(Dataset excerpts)
___

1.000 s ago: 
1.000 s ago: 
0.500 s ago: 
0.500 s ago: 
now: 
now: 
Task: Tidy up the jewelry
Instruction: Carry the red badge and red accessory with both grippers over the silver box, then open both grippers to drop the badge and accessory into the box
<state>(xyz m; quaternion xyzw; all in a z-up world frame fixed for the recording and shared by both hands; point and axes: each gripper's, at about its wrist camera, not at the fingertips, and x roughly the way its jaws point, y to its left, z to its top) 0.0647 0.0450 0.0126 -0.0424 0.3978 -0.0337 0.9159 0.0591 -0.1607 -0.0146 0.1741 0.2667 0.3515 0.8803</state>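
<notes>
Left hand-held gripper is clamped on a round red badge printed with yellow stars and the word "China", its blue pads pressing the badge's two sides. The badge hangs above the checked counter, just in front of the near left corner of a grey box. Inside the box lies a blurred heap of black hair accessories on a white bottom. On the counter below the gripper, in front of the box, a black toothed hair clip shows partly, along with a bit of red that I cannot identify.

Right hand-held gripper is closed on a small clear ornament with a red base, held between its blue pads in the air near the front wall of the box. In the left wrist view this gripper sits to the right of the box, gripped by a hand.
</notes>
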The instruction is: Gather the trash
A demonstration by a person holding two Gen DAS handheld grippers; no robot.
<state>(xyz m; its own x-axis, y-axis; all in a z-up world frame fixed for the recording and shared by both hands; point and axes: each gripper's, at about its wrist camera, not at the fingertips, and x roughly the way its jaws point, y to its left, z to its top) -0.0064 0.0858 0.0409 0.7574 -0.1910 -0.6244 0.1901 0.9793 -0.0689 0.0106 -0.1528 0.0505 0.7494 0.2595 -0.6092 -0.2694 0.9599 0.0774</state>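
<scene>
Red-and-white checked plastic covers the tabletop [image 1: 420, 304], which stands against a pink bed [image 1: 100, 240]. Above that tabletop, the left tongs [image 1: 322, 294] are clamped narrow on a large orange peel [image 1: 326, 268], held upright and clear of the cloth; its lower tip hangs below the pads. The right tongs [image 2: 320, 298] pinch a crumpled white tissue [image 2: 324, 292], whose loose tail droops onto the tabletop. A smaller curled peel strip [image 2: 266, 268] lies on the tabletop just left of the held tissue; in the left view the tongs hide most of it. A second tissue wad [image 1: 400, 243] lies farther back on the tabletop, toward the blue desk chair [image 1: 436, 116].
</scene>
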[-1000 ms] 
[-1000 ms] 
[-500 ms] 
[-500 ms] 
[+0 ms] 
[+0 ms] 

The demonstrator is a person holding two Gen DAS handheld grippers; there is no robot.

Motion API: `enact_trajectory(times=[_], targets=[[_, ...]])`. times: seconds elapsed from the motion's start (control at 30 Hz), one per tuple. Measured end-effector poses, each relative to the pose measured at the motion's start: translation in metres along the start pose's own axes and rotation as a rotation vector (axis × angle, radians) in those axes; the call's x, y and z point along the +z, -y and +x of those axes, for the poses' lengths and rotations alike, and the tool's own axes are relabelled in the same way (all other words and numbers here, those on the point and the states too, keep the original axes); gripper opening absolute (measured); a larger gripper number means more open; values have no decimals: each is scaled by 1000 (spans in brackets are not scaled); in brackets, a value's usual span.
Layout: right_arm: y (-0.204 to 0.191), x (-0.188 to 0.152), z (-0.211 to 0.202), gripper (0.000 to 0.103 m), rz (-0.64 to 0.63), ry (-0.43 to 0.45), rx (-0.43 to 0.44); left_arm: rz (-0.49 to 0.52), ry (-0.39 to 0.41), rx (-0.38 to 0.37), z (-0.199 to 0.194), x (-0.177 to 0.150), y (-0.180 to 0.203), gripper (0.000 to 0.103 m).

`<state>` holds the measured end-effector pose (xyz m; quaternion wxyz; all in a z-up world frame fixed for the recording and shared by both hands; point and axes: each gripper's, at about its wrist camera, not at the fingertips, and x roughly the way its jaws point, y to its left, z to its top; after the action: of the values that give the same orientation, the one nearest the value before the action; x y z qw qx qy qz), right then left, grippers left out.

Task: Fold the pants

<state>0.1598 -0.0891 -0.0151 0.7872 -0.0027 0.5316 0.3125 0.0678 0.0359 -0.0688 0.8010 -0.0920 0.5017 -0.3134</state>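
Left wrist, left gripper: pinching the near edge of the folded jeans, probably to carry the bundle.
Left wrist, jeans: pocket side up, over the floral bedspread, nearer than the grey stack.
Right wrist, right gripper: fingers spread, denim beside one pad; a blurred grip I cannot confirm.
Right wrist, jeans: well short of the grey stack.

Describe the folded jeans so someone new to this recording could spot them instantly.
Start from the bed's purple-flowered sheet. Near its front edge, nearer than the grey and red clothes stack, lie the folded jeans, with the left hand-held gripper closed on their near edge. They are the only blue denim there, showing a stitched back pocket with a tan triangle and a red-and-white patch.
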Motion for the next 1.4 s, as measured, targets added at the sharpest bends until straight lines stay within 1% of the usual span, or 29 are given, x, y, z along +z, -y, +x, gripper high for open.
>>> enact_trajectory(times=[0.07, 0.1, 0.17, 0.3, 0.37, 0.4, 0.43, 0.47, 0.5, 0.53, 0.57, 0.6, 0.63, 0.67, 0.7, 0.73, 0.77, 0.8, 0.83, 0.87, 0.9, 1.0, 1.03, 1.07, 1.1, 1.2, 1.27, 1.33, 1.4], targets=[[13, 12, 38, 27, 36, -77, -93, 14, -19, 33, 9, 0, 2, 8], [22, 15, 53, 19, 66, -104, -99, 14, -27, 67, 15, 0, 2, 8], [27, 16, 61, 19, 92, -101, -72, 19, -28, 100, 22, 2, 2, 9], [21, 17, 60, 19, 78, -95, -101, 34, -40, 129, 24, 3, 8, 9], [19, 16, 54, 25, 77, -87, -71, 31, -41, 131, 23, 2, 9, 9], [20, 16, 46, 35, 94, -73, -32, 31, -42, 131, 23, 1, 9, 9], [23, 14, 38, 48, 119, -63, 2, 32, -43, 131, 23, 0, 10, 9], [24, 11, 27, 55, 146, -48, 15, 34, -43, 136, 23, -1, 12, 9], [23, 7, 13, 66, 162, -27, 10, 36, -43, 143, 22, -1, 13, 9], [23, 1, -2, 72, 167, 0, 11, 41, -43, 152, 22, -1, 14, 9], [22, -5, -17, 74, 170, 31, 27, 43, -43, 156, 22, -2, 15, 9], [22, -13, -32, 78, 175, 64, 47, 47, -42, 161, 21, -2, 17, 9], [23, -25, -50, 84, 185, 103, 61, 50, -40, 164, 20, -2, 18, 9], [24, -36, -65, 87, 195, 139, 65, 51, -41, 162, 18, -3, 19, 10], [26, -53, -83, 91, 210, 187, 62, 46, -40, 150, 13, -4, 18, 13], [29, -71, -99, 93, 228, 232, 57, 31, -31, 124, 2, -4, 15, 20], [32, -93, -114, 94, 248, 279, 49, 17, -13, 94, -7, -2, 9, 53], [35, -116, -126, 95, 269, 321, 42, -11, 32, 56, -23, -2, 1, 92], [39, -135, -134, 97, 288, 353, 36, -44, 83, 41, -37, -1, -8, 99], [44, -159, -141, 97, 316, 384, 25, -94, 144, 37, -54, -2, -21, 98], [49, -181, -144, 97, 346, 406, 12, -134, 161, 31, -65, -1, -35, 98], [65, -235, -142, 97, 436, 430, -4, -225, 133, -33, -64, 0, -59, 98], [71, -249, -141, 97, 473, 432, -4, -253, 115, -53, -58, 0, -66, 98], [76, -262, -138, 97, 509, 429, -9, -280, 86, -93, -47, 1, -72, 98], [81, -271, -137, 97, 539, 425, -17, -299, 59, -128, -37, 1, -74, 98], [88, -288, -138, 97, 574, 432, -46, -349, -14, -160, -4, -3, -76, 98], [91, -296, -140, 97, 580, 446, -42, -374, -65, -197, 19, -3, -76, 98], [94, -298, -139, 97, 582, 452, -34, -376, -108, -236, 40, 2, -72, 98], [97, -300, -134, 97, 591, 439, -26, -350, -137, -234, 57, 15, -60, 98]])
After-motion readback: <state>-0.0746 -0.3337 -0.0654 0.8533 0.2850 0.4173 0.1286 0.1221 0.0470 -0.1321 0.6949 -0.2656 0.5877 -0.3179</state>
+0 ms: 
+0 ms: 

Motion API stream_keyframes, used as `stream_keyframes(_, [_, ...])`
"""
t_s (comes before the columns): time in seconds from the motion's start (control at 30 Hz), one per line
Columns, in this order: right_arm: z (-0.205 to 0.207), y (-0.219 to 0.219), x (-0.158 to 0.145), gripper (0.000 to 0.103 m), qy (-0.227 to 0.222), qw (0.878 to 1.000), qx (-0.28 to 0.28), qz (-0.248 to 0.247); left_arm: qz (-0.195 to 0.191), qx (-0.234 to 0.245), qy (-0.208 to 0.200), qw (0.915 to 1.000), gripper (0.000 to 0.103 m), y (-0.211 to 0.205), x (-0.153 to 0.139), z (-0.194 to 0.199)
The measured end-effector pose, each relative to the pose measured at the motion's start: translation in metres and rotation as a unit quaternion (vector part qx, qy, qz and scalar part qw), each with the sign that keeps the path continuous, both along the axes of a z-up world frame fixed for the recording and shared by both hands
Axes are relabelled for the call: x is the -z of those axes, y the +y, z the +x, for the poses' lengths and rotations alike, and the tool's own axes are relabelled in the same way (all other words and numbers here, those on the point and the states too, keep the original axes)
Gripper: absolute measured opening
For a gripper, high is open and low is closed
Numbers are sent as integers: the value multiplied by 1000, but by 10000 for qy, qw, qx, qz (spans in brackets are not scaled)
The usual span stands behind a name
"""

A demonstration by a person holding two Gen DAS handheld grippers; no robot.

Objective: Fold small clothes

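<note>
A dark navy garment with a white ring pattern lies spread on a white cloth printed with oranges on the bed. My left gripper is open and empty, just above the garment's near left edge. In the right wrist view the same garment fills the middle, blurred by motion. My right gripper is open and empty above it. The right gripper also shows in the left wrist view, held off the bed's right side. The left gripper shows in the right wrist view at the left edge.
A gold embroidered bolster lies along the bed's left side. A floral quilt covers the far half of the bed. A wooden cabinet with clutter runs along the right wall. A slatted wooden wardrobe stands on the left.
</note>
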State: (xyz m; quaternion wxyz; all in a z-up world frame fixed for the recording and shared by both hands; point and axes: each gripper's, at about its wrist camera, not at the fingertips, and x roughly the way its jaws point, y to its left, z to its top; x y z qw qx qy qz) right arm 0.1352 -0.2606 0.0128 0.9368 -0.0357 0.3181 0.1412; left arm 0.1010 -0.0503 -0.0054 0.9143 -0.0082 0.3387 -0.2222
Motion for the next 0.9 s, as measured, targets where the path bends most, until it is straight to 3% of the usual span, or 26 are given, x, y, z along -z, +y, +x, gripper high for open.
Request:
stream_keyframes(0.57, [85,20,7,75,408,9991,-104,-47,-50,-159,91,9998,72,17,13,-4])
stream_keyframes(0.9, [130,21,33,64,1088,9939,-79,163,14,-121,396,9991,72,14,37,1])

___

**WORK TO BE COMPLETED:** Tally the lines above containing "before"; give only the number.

**ANSWER FOR THIS EXERCISE:** 2